Work to complete |
Pictures in the material below are to be left out, and only the lines from the line with "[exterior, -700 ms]" up to and including the line with "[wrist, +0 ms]" are to be written out exactly.

╭──

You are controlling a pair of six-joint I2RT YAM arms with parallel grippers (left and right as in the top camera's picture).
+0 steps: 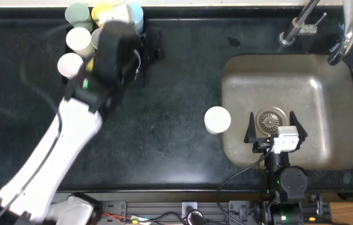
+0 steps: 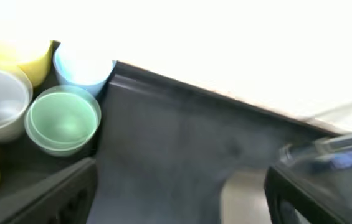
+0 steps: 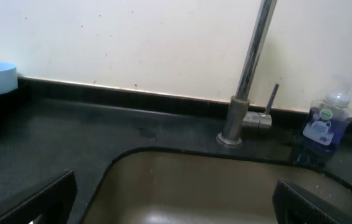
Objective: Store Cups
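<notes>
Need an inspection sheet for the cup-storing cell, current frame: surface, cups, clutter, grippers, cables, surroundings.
Surface: black countertop, steel sink at its right.
Job's things: cup cluster at the back left corner, including green cup, yellow cup and blue cup; lone white cup by the sink's left rim.
Clutter: soap bottle behind the sink.
Grippers: left gripper open, empty, by the cluster; right gripper open, empty, over the sink.
Cables: black cables near the arm bases.
Surroundings: faucet, pale wall.

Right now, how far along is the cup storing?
Mostly done: pastel plastic cups cluster at the black counter's back-left corner. Nothing in hand: the open left gripper hangs beside them, the open right gripper over the steel sink. Left: one white cup beside the sink.
</notes>
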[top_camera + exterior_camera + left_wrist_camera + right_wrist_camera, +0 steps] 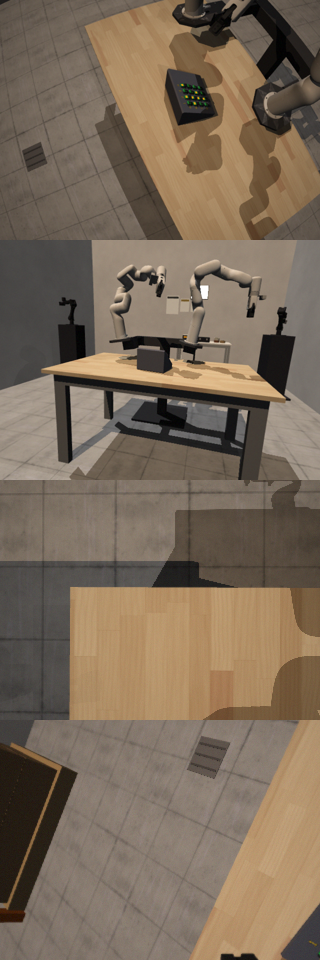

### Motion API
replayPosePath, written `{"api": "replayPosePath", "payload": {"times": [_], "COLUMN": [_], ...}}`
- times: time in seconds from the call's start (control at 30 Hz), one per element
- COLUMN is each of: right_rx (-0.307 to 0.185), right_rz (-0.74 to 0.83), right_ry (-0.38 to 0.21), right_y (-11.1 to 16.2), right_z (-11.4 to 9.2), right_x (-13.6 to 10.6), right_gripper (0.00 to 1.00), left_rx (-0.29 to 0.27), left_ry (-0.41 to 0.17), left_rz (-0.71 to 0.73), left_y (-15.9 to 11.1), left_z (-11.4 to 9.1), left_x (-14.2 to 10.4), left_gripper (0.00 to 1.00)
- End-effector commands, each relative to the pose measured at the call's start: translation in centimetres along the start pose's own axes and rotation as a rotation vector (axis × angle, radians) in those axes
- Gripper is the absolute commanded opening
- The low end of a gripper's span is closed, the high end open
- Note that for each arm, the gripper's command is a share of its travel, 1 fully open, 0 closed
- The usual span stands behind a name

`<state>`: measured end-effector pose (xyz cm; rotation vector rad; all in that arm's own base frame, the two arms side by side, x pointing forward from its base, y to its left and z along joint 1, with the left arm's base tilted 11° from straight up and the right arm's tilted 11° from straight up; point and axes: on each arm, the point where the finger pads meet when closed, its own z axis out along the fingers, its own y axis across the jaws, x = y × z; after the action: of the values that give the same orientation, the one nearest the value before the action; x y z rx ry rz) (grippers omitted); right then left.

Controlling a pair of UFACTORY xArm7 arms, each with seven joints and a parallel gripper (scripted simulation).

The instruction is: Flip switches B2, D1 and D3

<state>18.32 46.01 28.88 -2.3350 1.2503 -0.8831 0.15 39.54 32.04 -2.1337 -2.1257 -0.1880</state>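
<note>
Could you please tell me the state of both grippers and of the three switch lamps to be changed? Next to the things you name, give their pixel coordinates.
Left arm's black jaws (pixel 250 313): open, empty.
Right arm's black jaws (pixel 216 28) (pixel 158 293): shut, empty.
Small B2 lamp (pixel 192 97): lit.
Small D1 lamp (pixel 206 104): unlit.
Small D3 lamp (pixel 202 93): unlit.

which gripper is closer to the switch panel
The right gripper, shut: its wrist view catches a corner of the switch panel. The left gripper, open, hangs farther off, the panel outside its view.

The top camera is looking steeply down on the table (pixel 144 85) (pixel 160 379) (pixel 130 655) (pixel 270 855). The exterior camera is facing it from farther back, and both wrist views are sharing its edges.
</note>
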Motion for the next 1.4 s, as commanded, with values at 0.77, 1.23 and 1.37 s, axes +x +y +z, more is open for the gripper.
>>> {"api": "replayPosePath", "payload": {"times": [0.77, 1.23, 1.37], "right_rx": [0.023, 0.027, 0.028], "right_rz": [0.149, 0.22, 0.241], "right_ry": [0.051, 0.078, 0.086], "right_y": [5.5, 8.8, 9.8], "right_z": [3.3, 5.7, 6.4], "right_x": [-7.1, -9.8, -10.5], "right_gripper": [0.0, 0.0, 0.0], "left_rx": [0.0, 0.0, 0.0], "left_ry": [0.006, 0.006, 0.006], "left_rz": [0.0, 0.0, 0.0], "left_y": [0.0, 0.0, 0.0], "left_z": [-0.2, -0.2, -0.2], "left_x": [0.1, 0.1, 0.1], "left_gripper": [1.0, 1.0, 1.0]}}
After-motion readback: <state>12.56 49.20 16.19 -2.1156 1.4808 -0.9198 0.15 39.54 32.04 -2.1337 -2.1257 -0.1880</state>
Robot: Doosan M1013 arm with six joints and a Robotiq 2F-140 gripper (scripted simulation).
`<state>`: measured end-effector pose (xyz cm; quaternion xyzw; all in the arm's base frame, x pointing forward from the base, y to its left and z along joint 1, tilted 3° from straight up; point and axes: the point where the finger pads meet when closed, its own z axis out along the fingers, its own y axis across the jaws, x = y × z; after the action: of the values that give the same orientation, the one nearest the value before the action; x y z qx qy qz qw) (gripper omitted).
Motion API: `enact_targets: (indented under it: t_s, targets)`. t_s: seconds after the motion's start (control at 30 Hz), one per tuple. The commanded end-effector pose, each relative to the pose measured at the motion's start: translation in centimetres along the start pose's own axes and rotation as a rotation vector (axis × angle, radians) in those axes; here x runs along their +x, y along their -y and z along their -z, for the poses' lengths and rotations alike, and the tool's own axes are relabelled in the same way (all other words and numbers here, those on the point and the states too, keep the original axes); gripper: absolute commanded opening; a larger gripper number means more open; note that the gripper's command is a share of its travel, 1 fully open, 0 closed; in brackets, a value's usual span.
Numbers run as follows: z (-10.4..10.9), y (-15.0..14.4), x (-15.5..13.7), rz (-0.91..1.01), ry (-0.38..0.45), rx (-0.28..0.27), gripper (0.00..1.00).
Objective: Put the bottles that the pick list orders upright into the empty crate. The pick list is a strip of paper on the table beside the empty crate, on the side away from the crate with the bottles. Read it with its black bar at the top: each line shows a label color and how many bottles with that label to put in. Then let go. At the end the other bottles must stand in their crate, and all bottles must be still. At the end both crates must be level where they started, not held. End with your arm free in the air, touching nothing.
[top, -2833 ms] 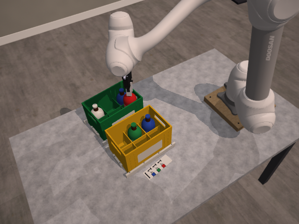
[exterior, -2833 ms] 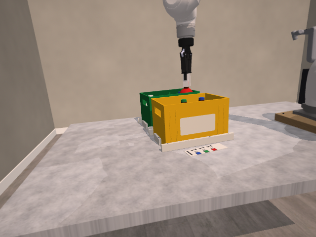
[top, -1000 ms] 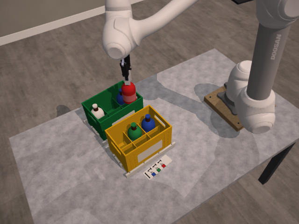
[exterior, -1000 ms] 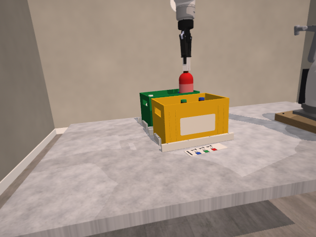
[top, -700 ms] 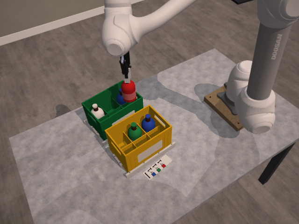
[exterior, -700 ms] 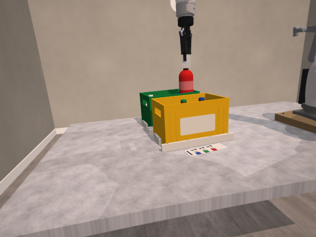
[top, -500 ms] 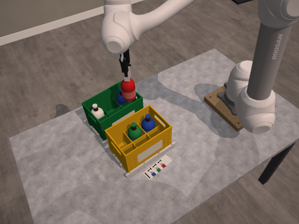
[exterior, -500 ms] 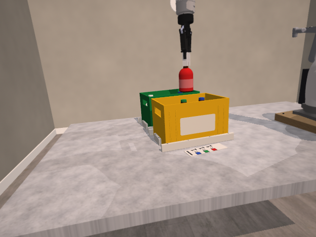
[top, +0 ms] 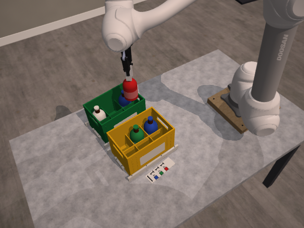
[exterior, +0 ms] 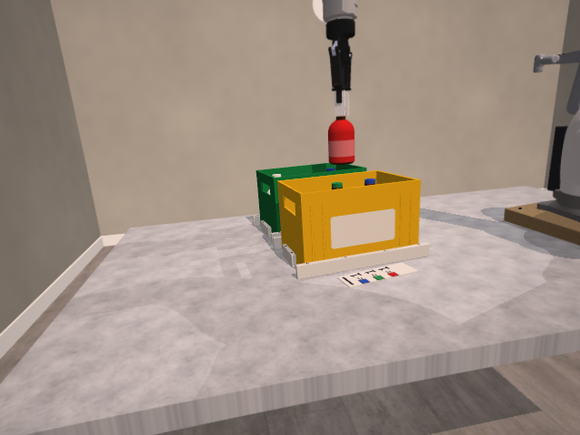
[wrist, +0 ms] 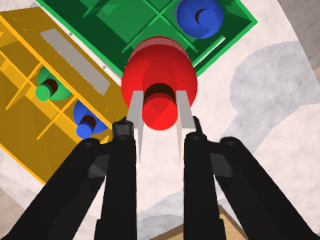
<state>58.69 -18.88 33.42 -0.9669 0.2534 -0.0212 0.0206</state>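
Gripper: your gripper [exterior: 341, 110] points straight down, its fingers pinching the neck of the red bottle [exterior: 341, 141].
Red bottle: you have it hanging upright in the air, its base above the rim of the green crate [exterior: 267, 179].
Exterior view: only here can you see a gap between the bottle's base and both crate rims; the caps of the green bottle [exterior: 336, 186] and one blue bottle [exterior: 370, 181] barely show above the yellow crate [exterior: 361, 225].
Top view: here you see into the compartments. The yellow crate [top: 143, 156] holds the green bottle [top: 136, 133] and a blue bottle [top: 150, 125] side by side in its back row, while its front cells show bare bottoms. The green crate [top: 97, 121] holds a white bottle [top: 98, 113] and a second blue bottle [top: 121, 99], partly hidden behind the red one.
Wrist view: looking down, you see the red bottle [wrist: 159, 83] over the green crate's edge nearest the yellow crate [wrist: 27, 154].
Pick list: the strip [top: 160, 169] lies on the table [top: 61, 171] just in front of the yellow crate, with blue, green and red squares.
Edges: the two crates stand touching or nearly so, each inside pale rails.
Room: open air surrounds the lifted bottle on all sides.
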Motion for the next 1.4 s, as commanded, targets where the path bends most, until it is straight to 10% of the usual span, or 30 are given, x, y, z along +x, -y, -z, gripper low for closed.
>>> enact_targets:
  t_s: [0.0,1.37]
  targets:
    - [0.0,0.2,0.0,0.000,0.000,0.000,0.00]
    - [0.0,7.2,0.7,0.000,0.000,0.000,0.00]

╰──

Output for this task |
[exterior, -700 ms] 
[top, -500 ms] 
[exterior, -500 ms] 
[top, +0 ms] 
[exterior, +0 ms] 
[wrist, +0 ms] 

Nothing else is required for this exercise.